En réponse à l’article Climat : 2016 bat un record de chaleur, la planète entre en « territoire inconnu », écrit par Stéphane Foucart et publié le 21 mars 2017 par Le Monde.
Commentaires de Dominique Bourg,
professeur ordinaire à l’Institut de géographie et durabilité
Je commencerai par un hommage à l’auteur de l’article, Stéphane Foucart, qui avec un autre journaliste français, Sylvestre Huet, que nous avions invités ensemble à la FGSE il y a quelques années, honorent leur profession. Ils assurent depuis des années un suivi scrupuleux et solide de l’évolution de la recherche scientifique en matière climatique notamment, et réalisent de ce fait un travail de médiation de la connaissance fondamental au sein d’une démocratie, et ce d’autant plus dans cette époque où des forces diverses organisent la diffusion de fake news.
2016 : année record
Il se passe effectivement quelque chose sur le plan du climat. 2016 est la troisième année record en termes de hausse de la température moyenne, avec un décuplement du rythme d’augmentation de la température ces trois dernières années, et un début de 2017 (janvier – février) à l’unisson. Les sciences du climat n’ont jamais prétendu que les effets du changement de la composition chimique de l’atmosphère devaient être, en termes d’élévation de la température, réguliers ; mais de là à constater une telle accélération, c’est autre chose. Cela constitue bel et bien une surprise, comme celles auxquelles nous a il est vrai habitués la saga des problèmes environnementaux depuis la seconde moitié du 20e siècle.

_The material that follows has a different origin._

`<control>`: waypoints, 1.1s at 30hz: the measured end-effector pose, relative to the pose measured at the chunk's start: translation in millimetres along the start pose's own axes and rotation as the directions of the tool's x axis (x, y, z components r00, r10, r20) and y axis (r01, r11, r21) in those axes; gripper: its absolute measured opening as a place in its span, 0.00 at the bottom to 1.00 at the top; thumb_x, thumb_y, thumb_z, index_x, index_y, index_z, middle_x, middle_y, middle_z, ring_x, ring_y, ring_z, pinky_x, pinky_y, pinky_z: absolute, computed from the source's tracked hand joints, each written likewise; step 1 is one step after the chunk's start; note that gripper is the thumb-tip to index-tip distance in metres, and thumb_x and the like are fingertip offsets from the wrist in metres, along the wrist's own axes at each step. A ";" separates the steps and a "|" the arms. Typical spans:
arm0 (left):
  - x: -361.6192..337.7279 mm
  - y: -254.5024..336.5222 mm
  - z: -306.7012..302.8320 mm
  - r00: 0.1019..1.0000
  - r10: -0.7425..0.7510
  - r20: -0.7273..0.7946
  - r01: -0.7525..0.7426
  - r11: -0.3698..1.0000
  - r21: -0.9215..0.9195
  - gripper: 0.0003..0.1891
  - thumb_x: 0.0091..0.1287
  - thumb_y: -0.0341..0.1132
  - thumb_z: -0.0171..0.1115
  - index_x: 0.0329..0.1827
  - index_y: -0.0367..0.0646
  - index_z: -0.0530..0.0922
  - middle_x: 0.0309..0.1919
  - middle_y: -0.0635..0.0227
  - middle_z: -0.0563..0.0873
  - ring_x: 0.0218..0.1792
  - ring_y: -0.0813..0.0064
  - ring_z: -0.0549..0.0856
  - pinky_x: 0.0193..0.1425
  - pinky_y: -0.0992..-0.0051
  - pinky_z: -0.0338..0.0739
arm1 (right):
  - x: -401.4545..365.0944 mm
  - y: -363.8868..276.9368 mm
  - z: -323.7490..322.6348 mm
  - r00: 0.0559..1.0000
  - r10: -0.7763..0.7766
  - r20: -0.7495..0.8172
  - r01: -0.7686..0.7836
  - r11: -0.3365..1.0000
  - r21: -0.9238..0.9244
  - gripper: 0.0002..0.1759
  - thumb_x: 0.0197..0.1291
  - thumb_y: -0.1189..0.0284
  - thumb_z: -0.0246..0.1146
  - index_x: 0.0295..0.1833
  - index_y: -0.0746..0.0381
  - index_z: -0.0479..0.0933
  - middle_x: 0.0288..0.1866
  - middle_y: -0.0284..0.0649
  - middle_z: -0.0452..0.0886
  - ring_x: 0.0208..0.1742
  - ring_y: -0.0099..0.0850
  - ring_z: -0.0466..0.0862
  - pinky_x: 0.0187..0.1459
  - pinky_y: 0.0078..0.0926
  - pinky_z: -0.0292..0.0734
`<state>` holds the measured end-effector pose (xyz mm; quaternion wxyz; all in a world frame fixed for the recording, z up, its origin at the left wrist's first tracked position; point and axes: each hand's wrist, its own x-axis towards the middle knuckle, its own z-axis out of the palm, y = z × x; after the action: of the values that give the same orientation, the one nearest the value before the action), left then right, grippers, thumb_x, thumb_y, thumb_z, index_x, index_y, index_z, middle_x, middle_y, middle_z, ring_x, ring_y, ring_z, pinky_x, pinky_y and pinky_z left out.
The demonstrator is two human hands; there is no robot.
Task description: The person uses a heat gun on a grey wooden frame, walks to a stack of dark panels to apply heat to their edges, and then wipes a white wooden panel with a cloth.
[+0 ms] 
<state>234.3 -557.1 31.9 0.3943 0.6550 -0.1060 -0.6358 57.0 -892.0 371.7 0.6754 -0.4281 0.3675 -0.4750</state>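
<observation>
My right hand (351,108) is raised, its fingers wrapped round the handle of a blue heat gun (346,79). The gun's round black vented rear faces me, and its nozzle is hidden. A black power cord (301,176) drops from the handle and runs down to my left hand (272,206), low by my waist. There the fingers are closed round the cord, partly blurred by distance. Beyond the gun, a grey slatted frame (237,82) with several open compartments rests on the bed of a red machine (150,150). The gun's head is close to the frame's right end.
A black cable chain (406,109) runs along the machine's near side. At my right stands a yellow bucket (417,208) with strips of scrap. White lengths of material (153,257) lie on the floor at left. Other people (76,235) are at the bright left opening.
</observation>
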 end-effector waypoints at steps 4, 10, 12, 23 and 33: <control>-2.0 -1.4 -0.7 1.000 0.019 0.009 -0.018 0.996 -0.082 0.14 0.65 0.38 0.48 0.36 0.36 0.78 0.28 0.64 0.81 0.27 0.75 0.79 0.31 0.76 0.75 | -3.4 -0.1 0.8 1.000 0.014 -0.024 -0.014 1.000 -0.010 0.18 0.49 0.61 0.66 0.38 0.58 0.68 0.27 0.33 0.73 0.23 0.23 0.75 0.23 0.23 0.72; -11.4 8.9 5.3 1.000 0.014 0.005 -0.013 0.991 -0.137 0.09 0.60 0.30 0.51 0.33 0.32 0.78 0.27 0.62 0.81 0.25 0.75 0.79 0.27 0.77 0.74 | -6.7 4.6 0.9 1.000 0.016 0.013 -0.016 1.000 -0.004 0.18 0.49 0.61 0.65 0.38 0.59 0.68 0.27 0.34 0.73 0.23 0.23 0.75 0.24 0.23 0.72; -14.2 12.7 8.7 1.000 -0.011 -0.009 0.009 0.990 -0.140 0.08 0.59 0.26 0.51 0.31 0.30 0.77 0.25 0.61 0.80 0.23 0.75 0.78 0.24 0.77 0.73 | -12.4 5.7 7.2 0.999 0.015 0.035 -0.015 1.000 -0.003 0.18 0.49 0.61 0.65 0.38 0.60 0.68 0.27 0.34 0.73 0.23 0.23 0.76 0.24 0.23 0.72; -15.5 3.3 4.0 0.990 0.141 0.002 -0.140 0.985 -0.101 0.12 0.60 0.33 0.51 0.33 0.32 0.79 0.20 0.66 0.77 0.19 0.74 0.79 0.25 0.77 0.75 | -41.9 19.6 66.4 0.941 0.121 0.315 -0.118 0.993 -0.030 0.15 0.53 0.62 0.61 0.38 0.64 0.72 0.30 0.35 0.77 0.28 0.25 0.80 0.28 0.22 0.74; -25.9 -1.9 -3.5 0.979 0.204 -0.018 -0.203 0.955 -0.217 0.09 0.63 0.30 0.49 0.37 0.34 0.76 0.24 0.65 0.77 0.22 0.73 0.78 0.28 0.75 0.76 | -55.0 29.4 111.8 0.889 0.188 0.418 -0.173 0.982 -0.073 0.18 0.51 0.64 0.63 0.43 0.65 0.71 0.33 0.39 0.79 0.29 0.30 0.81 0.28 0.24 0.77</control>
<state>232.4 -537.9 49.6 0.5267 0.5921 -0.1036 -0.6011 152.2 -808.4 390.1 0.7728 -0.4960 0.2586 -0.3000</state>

Cette surprise tend à donner du crédit à un récent papier de James Hansen, qui aura été la grande figure de la recherche climatique, et qui tend à démontrer que le seuil des 2° est trop élevé pour éviter un changement climatique par trop dangereux pour l’humanité : Hansen et alii, « Ice melt, sea level rise and superstorms : evidence from paleoclimate data, climate modeling, and modern observations that 2°C global warming could be dangerous » (Atmos. Chem. Phys., 16, 3761–3812, 2016, doi:10.5194/acp-16-3761-2016).

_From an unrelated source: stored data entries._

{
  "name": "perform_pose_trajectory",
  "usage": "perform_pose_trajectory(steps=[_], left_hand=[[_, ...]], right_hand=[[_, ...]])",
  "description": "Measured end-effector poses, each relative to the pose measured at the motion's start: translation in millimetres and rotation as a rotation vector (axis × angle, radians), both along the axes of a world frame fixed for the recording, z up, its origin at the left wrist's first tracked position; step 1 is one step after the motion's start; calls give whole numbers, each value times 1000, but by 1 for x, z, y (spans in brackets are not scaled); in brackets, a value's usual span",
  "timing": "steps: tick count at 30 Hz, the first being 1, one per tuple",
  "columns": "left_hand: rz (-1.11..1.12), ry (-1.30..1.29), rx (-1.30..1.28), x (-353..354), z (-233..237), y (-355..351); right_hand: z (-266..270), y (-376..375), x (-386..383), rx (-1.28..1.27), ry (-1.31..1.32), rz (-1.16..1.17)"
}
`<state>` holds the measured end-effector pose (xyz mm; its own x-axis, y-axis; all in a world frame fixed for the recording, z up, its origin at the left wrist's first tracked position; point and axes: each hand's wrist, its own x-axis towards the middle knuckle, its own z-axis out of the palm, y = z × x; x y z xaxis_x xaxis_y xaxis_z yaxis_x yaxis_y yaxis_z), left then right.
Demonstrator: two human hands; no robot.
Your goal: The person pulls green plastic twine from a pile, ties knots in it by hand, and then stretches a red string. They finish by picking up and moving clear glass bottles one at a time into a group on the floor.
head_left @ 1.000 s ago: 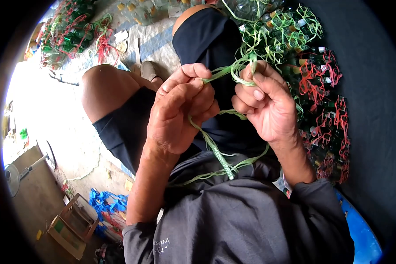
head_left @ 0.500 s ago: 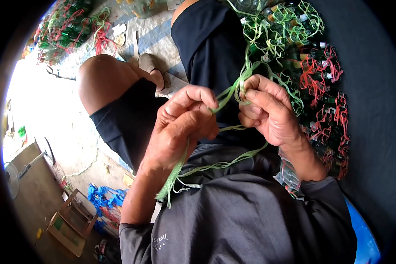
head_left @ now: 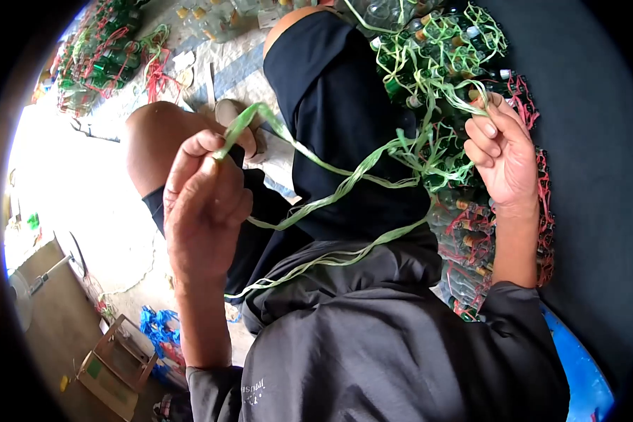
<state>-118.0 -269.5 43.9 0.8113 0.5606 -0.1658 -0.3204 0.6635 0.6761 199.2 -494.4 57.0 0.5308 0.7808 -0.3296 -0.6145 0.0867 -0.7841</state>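
Green plastic twine [head_left: 352, 181] hangs in loose strands across my lap. My left hand [head_left: 207, 186] is closed, pinching a length of it between thumb and forefinger. Off to the right, my right hand [head_left: 498, 141] pinches another loop of the green twine near its fingertips. Between the hands, the strands gather in a frayed green bunch [head_left: 420, 156] above my dark shorts [head_left: 337, 119]. Beside and beyond my right hand lie glass bottles [head_left: 464, 53] wrapped in a net of green twine.
Bottles tied with red twine [head_left: 464, 228] line my right side. Another netted bottle pile [head_left: 105, 60] stands at the far left, with clear bottles [head_left: 218, 17] at the top. A wooden frame [head_left: 116, 359], blue strips [head_left: 160, 330] and a fan [head_left: 22, 292] are at lower left.
My hands have moved well apart, left hand to the left and right hand up and right. The twine that was bunched between them is now spread across my lap.
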Motion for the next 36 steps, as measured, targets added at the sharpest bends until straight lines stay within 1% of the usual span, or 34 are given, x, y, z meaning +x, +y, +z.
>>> perform_pose_trajectory(steps=[1,3,6,7,8,12,16,20,21,22,24,26,28,30,32,33,36], left_hand=[[32,-26,11,3,2,3],[90,-58,52,7,16,8],[49,-127,181,12,32,20],[63,-158,147,13,37,22],[31,-215,168,16,36,27],[56,-210,269,30,44,31],[113,-131,355,45,53,34],[123,-79,379,58,56,36],[124,-61,392,64,57,33],[125,-41,404,70,58,29],[43,-60,389,80,59,25],[-47,-140,394,91,58,18],[-112,-94,440,101,63,13],[-129,-91,432,111,63,8],[-167,-74,407,120,66,5],[-164,-82,392,124,67,2],[-165,-103,357,135,71,-5]], right_hand=[[4,0,4,14,8,-12],[9,-4,15,45,-112,-45],[21,-17,44,40,-288,-180],[26,-22,52,61,-344,-196],[31,-26,59,79,-398,-212],[54,-46,77,48,-558,-357],[66,-78,108,104,-612,-425],[68,-82,107,52,-682,-563],[66,-78,100,-49,-712,-619],[61,-75,96,-93,-726,-576],[50,-56,75,-178,-728,-505],[32,-41,56,-190,-790,-300],[22,-18,31,-269,-818,-132],[-1,-2,14,-173,-872,37],[9,15,-4,-349,-1017,280],[4,23,-10,-339,-1133,329],[-20,36,-22,-308,-1210,379]])
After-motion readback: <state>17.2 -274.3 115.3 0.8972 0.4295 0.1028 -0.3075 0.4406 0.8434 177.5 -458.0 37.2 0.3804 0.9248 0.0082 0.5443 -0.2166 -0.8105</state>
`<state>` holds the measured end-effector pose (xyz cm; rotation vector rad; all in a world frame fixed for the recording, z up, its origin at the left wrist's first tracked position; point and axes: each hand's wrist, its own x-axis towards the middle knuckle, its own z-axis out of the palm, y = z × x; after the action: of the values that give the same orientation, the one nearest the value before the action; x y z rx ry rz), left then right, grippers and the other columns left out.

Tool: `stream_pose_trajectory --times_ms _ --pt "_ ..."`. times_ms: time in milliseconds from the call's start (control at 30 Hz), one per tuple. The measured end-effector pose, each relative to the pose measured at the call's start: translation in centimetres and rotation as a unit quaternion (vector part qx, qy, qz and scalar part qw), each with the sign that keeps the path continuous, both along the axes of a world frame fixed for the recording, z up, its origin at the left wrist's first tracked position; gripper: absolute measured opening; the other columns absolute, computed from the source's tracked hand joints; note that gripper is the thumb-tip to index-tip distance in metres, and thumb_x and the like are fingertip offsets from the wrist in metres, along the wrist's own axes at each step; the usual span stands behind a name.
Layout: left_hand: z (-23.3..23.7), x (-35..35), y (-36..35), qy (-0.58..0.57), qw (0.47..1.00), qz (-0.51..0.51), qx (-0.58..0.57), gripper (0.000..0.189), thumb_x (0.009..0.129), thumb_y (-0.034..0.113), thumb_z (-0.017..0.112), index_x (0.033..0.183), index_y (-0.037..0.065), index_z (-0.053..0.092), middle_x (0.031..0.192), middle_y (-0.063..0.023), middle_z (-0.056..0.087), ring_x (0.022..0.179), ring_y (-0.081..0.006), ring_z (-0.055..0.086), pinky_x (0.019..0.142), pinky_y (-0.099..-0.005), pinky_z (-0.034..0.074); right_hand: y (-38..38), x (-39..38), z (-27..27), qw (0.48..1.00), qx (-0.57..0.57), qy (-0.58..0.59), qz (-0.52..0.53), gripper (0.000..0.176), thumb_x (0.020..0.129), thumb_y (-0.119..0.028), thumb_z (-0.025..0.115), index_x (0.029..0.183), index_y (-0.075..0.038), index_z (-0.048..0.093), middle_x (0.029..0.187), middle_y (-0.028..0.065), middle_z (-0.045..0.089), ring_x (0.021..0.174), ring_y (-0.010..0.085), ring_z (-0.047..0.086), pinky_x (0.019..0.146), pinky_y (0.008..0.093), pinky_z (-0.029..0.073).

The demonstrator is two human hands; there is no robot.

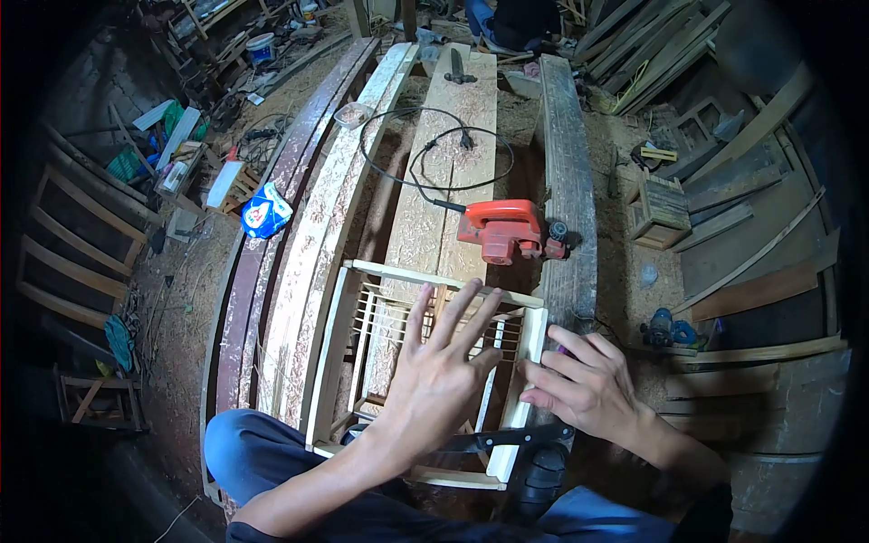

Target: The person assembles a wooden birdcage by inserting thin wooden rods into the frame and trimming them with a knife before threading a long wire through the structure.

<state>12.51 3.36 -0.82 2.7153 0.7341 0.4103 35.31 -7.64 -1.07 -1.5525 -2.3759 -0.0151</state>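
Left hand [440,376], fingers apart, reaches over the wooden frame [328,362]; right hand [587,380] curls at its three-o'clock edge, grip unclear. Narrow gap to red tool [500,235], one o'clock.

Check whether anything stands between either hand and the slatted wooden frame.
Nothing visible does. The left hand lies over the slatted wooden frame, fingers spread toward its far rail. The right hand is at its right side rail, with a small purple thing showing among the fingers. The black-handled knife lies nearer the person, below both hands' fingers.
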Motion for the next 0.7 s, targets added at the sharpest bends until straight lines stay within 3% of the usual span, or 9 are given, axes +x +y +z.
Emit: stream_pose_trajectory --times_ms 67,300,433,567,700 --pt "0.2 -0.3 0.2 -0.01 1.0 0.008 -0.017 0.014 0.089 0.017 0.079 0.102 0.013 0.081 0.161 -0.0138 0.054 0.158 -0.0354 0.038 0.132 -0.0601 0.02 0.1 -0.1 0.2 1.0 0.004 0.016 -0.001 0.036 0.092 -0.043 0.08 0.113 -0.013 0.078 0.096 0.0014 0.068 0.108 0.0236 0.066 0.077 0.0373 0.048" --pt "2.3 -2.3 1.4 -0.046 0.998 0.028 -0.035 0.03 0.088 0.022 0.085 0.117 0.013 0.081 0.159 -0.0178 0.056 0.154 -0.0381 0.044 0.131 -0.0589 0.027 0.0 -0.1 0.9 0.997 -0.03 0.072 -0.013 0.028 0.088 -0.034 0.083 0.106 -0.013 0.079 0.096 0.0018 0.065 0.095 0.0223 0.063 0.077 0.0379 0.049" --pt "4.5 -4.3 2.7 -0.081 0.996 0.041 -0.012 0.026 0.085 0.014 0.085 0.11 0.01 0.081 0.141 -0.0171 0.065 0.138 -0.0391 0.055 0.121 -0.0575 0.039 0.5 -0.6 1.3 0.994 -0.024 0.102 -0.029 0.021 0.092 -0.03 0.081 0.101 -0.012 0.079 0.092 0.0014 0.063 0.09 0.0197 0.06 0.075 0.0372 0.045" --pt "4.6 -6.3 3.1 -0.009 0.997 0.078 0.009 0.02 0.09 0.019 0.083 0.108 0.01 0.08 0.161 -0.0186 0.051 0.153 -0.0434 0.04 0.129 -0.061 0.028 1.8 -1.3 1.1 0.996 0.014 0.091 -0.016 0.017 0.09 -0.026 0.082 0.098 -0.011 0.079 0.09 0.0011 0.063 0.086 0.0191 0.058 0.078 0.0369 0.042" --pt "2.6 -7.0 3.9 -0.026 0.998 0.063 -0.017 0.018 0.092 0.019 0.083 0.107 0.009 0.079 0.167 -0.0199 0.044 0.156 -0.0452 0.034 0.129 -0.0615 0.028 3.6 -2.6 -0.2 0.992 0.029 0.12 0.033 0.015 0.09 -0.023 0.082 0.095 -0.011 0.077 0.089 0.0013 0.064 0.087 0.0191 0.06 0.081 0.0378 0.044"
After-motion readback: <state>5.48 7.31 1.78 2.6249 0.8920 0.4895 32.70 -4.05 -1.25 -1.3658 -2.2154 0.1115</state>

Parmi la litanie des conséquences délétères du changement climatique, mentionnons au premier chef la fragilisation de nos capacités de production alimentaire sur laquelle se multiplient les études. Lors des vagues de chaleur les plantes ferment leurs stomates : elles captent ainsi moins d’énergie, laquelle va plutôt vers l’allongement des racines pour faire aussi face au stress hydrique que vers le développement de fruits ou graines. Risquons cette analogie, il en va de la température moyenne pour la biosphère comme de la température pour la santé du corps humain. Les petites variations comptent et le système ne se maintient en l’état (en vie) qu’au sein d’une fourchette donnée.
Réduction des émissions
Le public ne parvient pas à comprendre pleinement le caractère dangereux de la situation où nous sommes avec le climat, comme avec d’autres sujets environnementaux. A cette difficulté s’ajoute l’effet délétère des fake news et de leurs porteurs, de ceux qui veulent dissuader les autorités et les citoyens de prendre le taureau par les cornes. Rappelons que ne pas dépasser les 2° à la fin du siècle signifierait atteindre le maximum des émissions mondiales en 2020, puis zéro émissions en 2050, et des émissions négatives dans la seconde moitié du siècle. Rappelons aussi que ce qu’on appelle la géoingénierie permettrait au mieux d’écrêter le phénomène avec une prise de risque additionnelle quasi inconnue. L’effort de réduction de nos émissions dès aujourd’hui est donc capital, et tenter de persuader la population de l’inverse, criminel. Et d’ailleurs des signes encourageants existent concernant tout particulièrement la capacité de production d’électricité renouvelable désormais installée annuellement, avec même une forme de découplage absolu, limitée mais réelle, entre activités économiques et émissions de carbone.
Du côté des humanités environnementales, notre tâche est de nous tenir scrupuleusement au courant de l’évolution des connaissances scientifiques, de chercher à comprendre les raisons ou les obstacles à leur compréhension, de faciliter cette dernière, et de déployer les conséquences, pour l’organisation de la société, de la prévention et de la réalisation du changement climatique, notamment.